**Exercise**
How many lines of the data hold the word "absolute"? State the number and nothing else.

**The data**
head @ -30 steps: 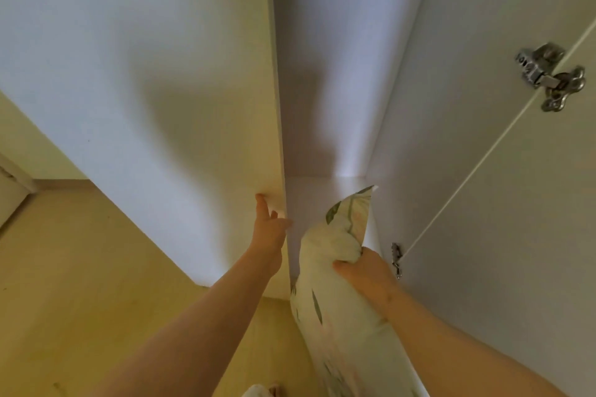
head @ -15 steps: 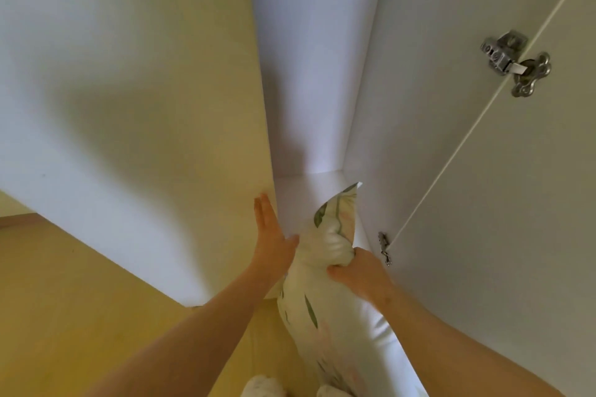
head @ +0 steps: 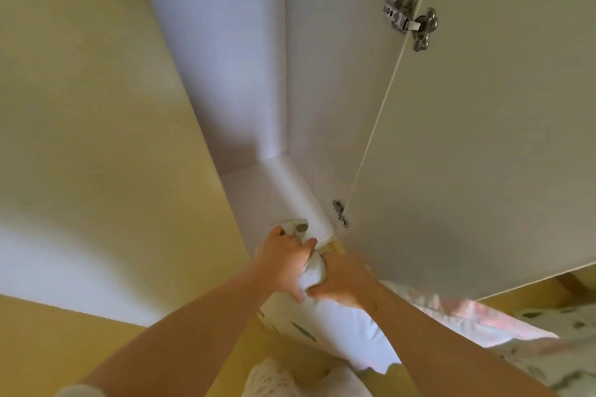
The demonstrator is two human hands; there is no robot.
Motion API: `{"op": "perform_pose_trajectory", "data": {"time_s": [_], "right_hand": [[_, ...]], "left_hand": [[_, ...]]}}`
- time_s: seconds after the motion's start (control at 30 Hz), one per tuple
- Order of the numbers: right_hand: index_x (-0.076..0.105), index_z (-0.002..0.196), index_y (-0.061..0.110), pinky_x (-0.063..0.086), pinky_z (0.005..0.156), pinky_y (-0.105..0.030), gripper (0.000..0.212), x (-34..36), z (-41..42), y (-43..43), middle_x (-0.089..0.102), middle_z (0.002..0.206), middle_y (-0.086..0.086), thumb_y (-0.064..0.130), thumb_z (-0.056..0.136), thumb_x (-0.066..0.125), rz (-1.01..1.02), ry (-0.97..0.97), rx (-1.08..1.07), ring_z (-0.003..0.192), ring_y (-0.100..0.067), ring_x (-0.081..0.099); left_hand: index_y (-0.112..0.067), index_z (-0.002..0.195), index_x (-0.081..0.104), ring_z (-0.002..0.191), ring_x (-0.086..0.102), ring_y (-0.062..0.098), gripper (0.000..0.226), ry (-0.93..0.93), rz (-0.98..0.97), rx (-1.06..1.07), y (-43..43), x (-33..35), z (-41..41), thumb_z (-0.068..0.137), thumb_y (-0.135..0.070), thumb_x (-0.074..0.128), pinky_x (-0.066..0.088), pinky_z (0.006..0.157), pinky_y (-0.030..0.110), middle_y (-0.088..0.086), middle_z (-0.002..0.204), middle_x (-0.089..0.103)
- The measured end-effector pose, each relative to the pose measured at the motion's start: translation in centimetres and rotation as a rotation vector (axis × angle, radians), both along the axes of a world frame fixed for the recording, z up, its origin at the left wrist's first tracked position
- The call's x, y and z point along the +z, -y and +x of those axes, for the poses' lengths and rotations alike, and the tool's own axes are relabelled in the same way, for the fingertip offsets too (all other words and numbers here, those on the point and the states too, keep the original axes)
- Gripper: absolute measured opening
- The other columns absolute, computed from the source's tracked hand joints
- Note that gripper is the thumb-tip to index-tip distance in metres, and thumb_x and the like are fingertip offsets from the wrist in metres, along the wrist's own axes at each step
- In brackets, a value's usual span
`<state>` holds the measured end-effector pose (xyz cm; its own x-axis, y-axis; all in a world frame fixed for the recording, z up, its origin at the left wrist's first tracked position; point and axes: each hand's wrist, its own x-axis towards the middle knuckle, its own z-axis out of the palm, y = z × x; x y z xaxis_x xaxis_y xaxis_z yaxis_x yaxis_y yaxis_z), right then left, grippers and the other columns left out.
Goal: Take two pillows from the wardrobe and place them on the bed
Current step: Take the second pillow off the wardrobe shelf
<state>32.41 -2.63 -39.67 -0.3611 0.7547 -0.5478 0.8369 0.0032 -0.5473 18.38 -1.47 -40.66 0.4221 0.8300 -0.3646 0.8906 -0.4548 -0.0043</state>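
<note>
A white pillow (head: 342, 325) with a green leaf print hangs in front of the open wardrobe (head: 258, 80), its top corner bunched up. My left hand (head: 283, 255) grips that corner from the left. My right hand (head: 342, 277) grips it from the right, thumbs nearly touching. The pillow's lower end trails down to the right, over more leaf-print fabric (head: 548, 345) at the bottom right. The wardrobe's white bottom shelf (head: 258, 200) shows bare behind my hands.
The left wardrobe door (head: 80, 138) stands open at the left, and the right door (head: 483, 138) with metal hinges (head: 409, 22) stands open at the right. Yellow wooden floor (head: 48, 348) lies below. My slippered feet (head: 290, 377) show at the bottom edge.
My left hand left the wardrobe door edge and took hold of the pillow's top corner beside my right hand. The pillow has come down and out of the wardrobe.
</note>
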Motion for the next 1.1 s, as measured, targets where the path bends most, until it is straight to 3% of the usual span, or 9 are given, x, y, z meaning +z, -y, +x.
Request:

**Response area**
2